Sent from Petguide.com Free App


----------



## solinvictus (Oct 23, 2008)

Puppies are not out to dominate you. They experience their world with their mouths. They are learning to be dogs and to use the body parts that were given to them at birth. They are playing with you the same way they would play with another pup. 

Since human skin is much more sensitive than other puppies that have fur we need to teach them what we want them to do instead of them trying to play with us like we are puppies. They are doing what is natural to them and we are going to teach them things that are not natural to them so it takes some time.

Jakesmama2013 wrote: 1. Every single time he bites, I place him on his back, being careful not to hurt him. I place one hand at the base of his chest and throat (NOT his throat) and use the other hand to hold his body down. When he wiggles or growls, I respond by getting right in his face and give him a deep guttural growl right back. If he continues to wiggle, I will give him a small shake, enough to let him know he is not in charge. It's more like a small jerk...very very small. I look him dead in the eye and do not look away even when he does.

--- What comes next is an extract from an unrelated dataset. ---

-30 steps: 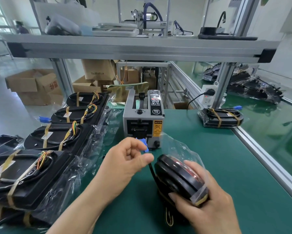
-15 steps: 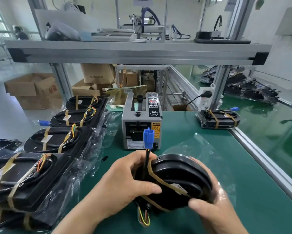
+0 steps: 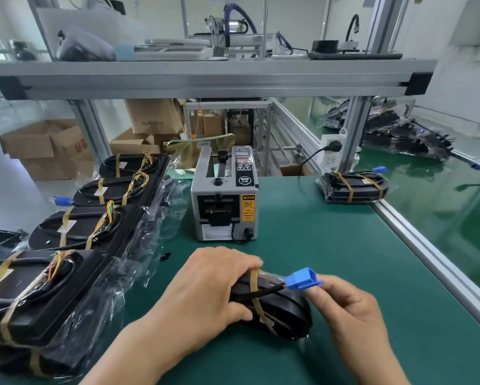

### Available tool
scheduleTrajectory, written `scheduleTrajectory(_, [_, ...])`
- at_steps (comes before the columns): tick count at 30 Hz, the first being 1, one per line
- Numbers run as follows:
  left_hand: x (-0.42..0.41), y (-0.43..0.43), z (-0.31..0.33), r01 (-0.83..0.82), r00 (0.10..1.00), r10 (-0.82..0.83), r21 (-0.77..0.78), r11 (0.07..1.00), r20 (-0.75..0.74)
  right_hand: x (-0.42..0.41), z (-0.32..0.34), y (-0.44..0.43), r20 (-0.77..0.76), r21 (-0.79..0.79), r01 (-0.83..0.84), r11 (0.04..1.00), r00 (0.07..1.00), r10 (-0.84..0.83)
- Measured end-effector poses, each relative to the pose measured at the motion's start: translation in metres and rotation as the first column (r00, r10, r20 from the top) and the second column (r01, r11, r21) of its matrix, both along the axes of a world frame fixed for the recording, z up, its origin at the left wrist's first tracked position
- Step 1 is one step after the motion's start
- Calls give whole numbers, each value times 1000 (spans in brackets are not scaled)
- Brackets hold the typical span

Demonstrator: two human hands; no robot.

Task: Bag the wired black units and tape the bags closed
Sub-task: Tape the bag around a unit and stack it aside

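A black oval unit (image 3: 281, 312) bound with tan tape lies on the green mat near the front, with thin clear plastic around its right end. My left hand (image 3: 205, 295) grips its left end from above. My right hand (image 3: 349, 304) pinches the blue connector (image 3: 302, 278) at the end of the unit's black cable, just above the unit. Behind them stands the grey tape dispenser (image 3: 225, 198).
A row of taped black units (image 3: 75, 232) on clear bags (image 3: 150, 226) lines the left side. One bagged unit (image 3: 352, 187) sits far right by the aluminium rail (image 3: 427, 251). A shelf beam (image 3: 211, 79) crosses overhead. Cardboard boxes (image 3: 44, 148) stand behind the bench.
The unit has been turned and laid lower on the mat. The blue connector swung from upright at the left to the right, where my right hand now pinches it.
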State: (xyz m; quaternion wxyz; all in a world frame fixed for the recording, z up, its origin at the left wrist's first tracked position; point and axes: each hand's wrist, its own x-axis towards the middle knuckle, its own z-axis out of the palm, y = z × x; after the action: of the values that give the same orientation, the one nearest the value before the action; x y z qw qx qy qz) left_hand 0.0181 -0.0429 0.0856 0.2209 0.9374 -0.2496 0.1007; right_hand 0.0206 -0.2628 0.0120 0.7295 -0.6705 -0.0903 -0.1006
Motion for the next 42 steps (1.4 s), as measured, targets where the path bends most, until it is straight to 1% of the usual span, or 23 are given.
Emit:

This is what was done in the past because people did studies on captive wolves and thought this was the right thing to do. These were not family units they had a bunch of wolves that were not connected and had them captive in a small space. 

Todays science has found out that family wolve packs don't do this. They don't force another wolf into that position. A wolf may put themselves into a submissive position but they are not forced into that position.

When a wolf forces another into this position it is to kill it. period.

Please don't force your pup into this position you will either make it fearful or eventually it will shut down. This is no way to build a relationship with your pup.

It may stop the pup from biting you but it will also make it afraid of you. 

Do you want a dog that is afraid of you and will only listen if you punish or scare it?

What happens when it is 80 pounds and decides it had enough? How will you stop it then?


----------



## solinvictus (Oct 23, 2008)

Training sessions, Hand feeding your pup his meals and impulse control games will go a long way to having a puppy that doesn't bite.

In the mean time saying ouch as was mentioned before, not giving any attention (turning your back and keeping your hands crossed at your chest - if the pup starts jumping and biting your clothes put them behind a baby gate or in the crate or you actually leave the room so they cannot do that. Putting a toy in their mouth. These are all things to do until you have a pup that will offer behaviors you want in place of that biting which takes time to train.

Look up It's Yer Choice either here or on youtube for a video on how to train impulse control.


----------



## JakesMama2013 (Apr 16, 2013)

1. I spoke with our Vet and she said that 20% of Golden puppies (our Vet has Goldens herself) bite more with the OUCH method. Jake is one of those puppies. She said when biting is combined with trying to hump some, but not all members of the family, it is a dominance issue. She said the advice I was given by the breeder was good advice.
2. I already tried the time out method with the baby gate and Jake stopped responding to come. This was based on sincere advice from well meaning people who have spent zero time with our Puppy or our Family. Our Vet said this is very negative and a form of punishment. I agree. She also said picking him up and cradling him like a baby while speaking to him in a calm voice is another method to quell dominance. BTW...this is a secondary method...which we have implemented and it is also working.
3. As for the wolf pack theory, that is completely false. I pulled video up on YouTube entitled Maned Wolf Pup Pair Playing Six Weeks Old! By Houston Zoo, that shows sibling puppies playing with one putting the other on it's back and neither was trying to kill the other.
4. I posted my experience and what I am doing. I was not asking for an opinion, my actions are not open for debate or attack, I did not come here to get into some online argument or defend myself to a stranger who hasn't spent one second with our Puppy or our Family. 
5. Does this forum offer a feature to block members? 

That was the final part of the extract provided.